Gubernur Jawa Barat, Dedi Mulyadi, telah mengumumkan rekening kas umum daerah (RKUD) secara rutin melalui akun media sosial, sebagai upaya untuk meningkatkan transparansi dan keterbukaan informasi kepada publik. Langkah ini diambil sebagai respons atas isu pengendapan kas daerah dalam bentuk deposito yang sempat ramai diperbincangkan. Dalam pekan terakhir, Dedi membuka posisi RKUD di Bank BJB dengan nilai mencapai Rp 2,4 triliun.
Dedi menjelaskan bahwa langkah ini dilakukan untuk memberikan penjelasan kepada publik mengenai belanja pemerintah daerah Provinsi Jawa Barat yang dilakukan secara terbuka dan dapat diakses oleh publik.
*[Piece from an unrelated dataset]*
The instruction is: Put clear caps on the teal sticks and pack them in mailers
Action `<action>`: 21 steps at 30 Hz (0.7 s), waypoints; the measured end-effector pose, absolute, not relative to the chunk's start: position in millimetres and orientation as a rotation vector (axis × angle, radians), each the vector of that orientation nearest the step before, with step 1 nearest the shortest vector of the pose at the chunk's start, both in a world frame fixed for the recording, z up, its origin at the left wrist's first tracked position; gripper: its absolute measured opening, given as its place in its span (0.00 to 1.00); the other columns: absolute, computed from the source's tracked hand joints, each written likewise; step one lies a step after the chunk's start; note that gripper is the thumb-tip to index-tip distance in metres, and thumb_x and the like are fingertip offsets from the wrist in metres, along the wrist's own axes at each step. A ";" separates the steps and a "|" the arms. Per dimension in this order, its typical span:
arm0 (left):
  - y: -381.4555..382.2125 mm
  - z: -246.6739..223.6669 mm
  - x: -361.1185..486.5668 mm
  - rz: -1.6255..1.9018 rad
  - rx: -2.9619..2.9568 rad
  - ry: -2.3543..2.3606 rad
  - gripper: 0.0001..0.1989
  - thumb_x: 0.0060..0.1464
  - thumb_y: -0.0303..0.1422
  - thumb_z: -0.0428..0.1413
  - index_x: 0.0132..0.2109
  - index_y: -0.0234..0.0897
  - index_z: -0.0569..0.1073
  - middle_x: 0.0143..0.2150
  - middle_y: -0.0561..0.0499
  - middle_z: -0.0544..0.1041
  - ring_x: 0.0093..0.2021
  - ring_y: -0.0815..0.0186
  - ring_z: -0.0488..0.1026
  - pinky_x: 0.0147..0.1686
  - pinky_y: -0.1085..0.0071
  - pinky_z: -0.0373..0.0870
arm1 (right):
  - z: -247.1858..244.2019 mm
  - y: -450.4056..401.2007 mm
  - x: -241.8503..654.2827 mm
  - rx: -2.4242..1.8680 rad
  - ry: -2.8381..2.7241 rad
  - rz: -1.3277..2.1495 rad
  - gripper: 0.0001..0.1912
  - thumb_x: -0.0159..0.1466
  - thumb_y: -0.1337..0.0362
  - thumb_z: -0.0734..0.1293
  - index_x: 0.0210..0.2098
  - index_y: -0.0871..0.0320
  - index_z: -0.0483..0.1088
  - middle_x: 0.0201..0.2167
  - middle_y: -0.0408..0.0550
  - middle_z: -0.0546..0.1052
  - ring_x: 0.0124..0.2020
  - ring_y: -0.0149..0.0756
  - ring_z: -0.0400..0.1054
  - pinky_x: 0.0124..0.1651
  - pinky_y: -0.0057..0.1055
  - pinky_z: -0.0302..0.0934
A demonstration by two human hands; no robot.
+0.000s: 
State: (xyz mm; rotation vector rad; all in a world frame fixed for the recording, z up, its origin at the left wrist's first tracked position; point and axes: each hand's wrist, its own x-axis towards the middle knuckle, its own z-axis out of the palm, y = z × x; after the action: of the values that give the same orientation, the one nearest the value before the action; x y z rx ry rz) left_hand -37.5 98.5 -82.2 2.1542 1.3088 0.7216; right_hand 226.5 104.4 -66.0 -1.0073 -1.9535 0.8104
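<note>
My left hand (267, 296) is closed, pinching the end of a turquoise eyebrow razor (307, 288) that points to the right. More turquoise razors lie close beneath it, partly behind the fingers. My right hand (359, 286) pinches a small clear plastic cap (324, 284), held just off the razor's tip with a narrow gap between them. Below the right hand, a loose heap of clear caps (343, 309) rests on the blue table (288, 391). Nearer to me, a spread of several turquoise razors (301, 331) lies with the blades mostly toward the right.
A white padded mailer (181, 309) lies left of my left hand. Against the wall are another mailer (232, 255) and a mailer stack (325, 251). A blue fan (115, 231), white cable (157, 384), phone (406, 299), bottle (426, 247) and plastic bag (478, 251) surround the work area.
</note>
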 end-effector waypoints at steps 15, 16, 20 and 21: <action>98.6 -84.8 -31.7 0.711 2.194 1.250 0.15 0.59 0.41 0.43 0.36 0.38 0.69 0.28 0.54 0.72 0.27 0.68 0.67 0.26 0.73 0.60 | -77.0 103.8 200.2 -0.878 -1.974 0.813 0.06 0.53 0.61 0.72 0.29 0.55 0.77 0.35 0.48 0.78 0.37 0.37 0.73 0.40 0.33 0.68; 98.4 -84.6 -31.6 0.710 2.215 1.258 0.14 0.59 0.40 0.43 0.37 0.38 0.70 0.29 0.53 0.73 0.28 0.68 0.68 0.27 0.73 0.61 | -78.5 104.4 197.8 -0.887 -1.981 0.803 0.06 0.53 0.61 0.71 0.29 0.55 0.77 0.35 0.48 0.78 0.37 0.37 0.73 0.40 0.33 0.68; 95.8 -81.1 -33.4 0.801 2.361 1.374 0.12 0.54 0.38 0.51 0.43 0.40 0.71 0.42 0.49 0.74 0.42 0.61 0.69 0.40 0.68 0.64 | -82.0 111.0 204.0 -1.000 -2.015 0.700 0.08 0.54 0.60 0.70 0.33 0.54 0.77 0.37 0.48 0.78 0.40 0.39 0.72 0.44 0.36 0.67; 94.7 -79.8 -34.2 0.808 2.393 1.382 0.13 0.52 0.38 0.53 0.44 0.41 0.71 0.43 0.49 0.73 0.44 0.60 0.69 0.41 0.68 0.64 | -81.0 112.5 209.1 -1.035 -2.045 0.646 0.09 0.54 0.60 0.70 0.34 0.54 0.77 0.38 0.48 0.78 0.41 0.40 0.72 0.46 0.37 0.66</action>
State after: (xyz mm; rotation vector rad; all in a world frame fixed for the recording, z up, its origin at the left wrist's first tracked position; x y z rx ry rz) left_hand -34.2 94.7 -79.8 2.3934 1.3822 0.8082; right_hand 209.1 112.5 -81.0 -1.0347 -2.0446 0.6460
Ia juga menegaskan bahwa keterbukaan anggaran juga telah dilakukannya saat menjabat sebagai Bupati Purwakarta di dua periode sebelumnya, dan akan dilanjutkan saat memimpin Jawa Barat.
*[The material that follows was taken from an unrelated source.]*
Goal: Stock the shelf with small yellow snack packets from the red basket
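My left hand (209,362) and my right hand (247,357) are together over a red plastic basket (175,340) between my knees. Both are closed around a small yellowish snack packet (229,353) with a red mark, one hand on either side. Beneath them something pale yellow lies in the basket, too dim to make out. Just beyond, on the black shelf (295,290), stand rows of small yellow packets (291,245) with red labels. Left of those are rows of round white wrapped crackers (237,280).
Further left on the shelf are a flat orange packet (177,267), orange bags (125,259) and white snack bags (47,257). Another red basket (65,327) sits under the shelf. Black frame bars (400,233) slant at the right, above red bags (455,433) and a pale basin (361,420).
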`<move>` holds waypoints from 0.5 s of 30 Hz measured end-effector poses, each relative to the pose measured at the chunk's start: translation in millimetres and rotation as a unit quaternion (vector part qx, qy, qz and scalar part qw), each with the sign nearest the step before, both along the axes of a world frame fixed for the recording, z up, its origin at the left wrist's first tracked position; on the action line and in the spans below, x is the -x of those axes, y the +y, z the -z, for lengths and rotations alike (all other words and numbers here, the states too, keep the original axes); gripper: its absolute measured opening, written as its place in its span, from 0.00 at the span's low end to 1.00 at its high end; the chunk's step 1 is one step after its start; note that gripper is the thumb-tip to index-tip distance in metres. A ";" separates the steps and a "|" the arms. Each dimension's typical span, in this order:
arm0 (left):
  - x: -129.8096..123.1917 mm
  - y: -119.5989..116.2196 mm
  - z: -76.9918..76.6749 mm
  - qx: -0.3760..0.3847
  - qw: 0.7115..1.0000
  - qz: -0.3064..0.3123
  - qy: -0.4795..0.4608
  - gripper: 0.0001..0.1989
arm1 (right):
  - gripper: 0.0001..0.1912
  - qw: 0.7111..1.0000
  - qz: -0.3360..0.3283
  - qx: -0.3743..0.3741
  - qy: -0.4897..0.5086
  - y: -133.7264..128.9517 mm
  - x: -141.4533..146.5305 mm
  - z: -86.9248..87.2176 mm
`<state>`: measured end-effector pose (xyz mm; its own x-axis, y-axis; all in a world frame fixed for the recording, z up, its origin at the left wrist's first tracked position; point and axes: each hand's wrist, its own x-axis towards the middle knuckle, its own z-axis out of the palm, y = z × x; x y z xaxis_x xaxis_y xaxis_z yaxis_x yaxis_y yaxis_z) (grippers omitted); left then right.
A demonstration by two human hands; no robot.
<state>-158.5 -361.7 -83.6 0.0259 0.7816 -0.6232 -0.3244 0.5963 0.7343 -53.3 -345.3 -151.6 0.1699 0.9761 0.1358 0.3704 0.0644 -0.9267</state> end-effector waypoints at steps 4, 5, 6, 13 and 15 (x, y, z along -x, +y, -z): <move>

Melalui video dari Badan Pengelolaan Keuangan dan Aset Daerah (BPKAD) Jabar, Dedi secara rutin mengunggah posisi terbaru RKUD, yang dilaporkan dengan detail hingga rincian terkecil. Dalam laporan terbaru, tercatat penerimaan dari pajak rokok triwulan III sebesar Rp 935,8 miliar lebih, didominasi oleh sektor PAD yang mencapai Rp 22,8 miliar lebih. Adapun realisasi pengeluaran mencapai Rp 49,6 miliar, dengan rincian belanja pegawai, barang dan jasa, hibah, modal, dan bantuan keuangan desa.
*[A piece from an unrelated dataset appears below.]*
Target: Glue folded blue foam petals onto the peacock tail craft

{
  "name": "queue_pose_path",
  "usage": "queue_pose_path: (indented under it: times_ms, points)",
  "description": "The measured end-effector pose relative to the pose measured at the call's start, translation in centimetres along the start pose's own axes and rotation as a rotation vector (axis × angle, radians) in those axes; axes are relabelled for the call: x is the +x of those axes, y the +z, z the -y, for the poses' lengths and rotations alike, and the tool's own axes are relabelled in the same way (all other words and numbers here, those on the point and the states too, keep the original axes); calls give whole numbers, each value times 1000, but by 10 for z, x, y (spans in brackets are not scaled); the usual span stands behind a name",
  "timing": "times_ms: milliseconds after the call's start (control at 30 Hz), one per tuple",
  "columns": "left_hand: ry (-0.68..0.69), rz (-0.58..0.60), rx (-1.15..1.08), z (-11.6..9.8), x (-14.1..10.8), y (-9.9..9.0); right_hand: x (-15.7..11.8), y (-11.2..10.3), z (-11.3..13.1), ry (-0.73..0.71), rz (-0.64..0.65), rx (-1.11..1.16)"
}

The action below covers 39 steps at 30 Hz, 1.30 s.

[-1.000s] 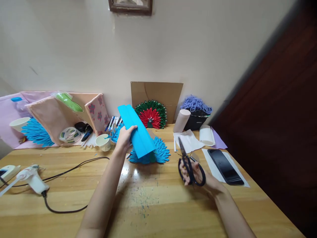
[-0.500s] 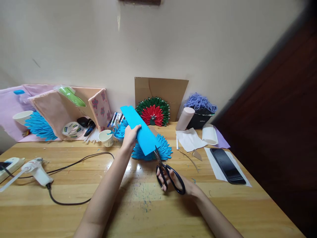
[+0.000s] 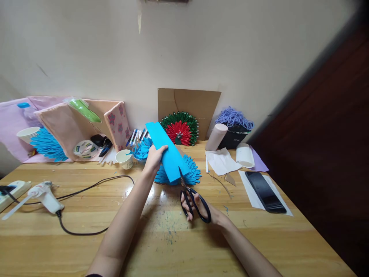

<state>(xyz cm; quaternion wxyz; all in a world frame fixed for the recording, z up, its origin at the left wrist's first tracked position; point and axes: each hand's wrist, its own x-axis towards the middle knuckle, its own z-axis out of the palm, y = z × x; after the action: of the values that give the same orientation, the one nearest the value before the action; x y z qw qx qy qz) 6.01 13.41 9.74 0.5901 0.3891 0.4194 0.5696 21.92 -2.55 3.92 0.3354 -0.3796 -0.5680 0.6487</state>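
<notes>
My left hand (image 3: 155, 157) grips a long strip of bright blue paper (image 3: 170, 156) by its left edge, holding it tilted above the table. In my right hand (image 3: 193, 204) are black-handled scissors (image 3: 205, 209), fingers through the loops. Their blades (image 3: 181, 177) meet the strip's lower end near its right corner. Behind and below the strip lies a fan of pointed blue petals (image 3: 192, 173), partly covered. Another blue petal cluster (image 3: 141, 150) shows left of my left hand, beside a paper cup (image 3: 124, 159).
A white glue gun (image 3: 47, 197) with a black cable lies at left. Against the wall stand a pink fabric-covered box (image 3: 59, 127), a red-and-green fan ornament (image 3: 179, 130) and cardboard (image 3: 188, 98). A phone (image 3: 265, 192), white roll (image 3: 244, 155) and purple yarn (image 3: 234, 118) are at right.
The scissors have shifted slightly left, their blades now reaching over the strip's lower end. The handles look a little closer together. My left hand keeps hold of the strip.
</notes>
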Motion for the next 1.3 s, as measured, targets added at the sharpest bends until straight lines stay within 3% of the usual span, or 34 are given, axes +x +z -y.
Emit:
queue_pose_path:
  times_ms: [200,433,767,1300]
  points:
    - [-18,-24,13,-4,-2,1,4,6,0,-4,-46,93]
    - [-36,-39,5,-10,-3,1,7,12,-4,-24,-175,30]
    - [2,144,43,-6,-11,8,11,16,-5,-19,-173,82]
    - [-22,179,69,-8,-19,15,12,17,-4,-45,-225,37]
Dedi juga mencatat bahwa kebutuhan anggaran untuk pembangunan di daerahnya hingga Desember 2025 mencapai Rp 7,5 triliun. Namun, sisa dana tersebut masih belum mencukupi dan akan ditutup melalui transfer ke daerah dari pemerintah pusat dan sumber lainnya. Selain itu, belanja publik di era pemerintahannya juga mengalami peningkatan signifikan, hampir mencapai 1.000 persen dibandingkan tahun sebelumnya.